Work instructions →
Please give the data again in full, exactly as provided.

Exercise data →
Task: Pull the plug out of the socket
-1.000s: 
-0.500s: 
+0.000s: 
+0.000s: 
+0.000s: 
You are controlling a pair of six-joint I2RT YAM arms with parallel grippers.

Reply →
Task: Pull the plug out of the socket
-1.000s: 
-0.500s: 
+0.000s: 
+0.000s: 
+0.000s: 
You are controlling a pair of six-joint I2RT YAM arms with parallel grippers.

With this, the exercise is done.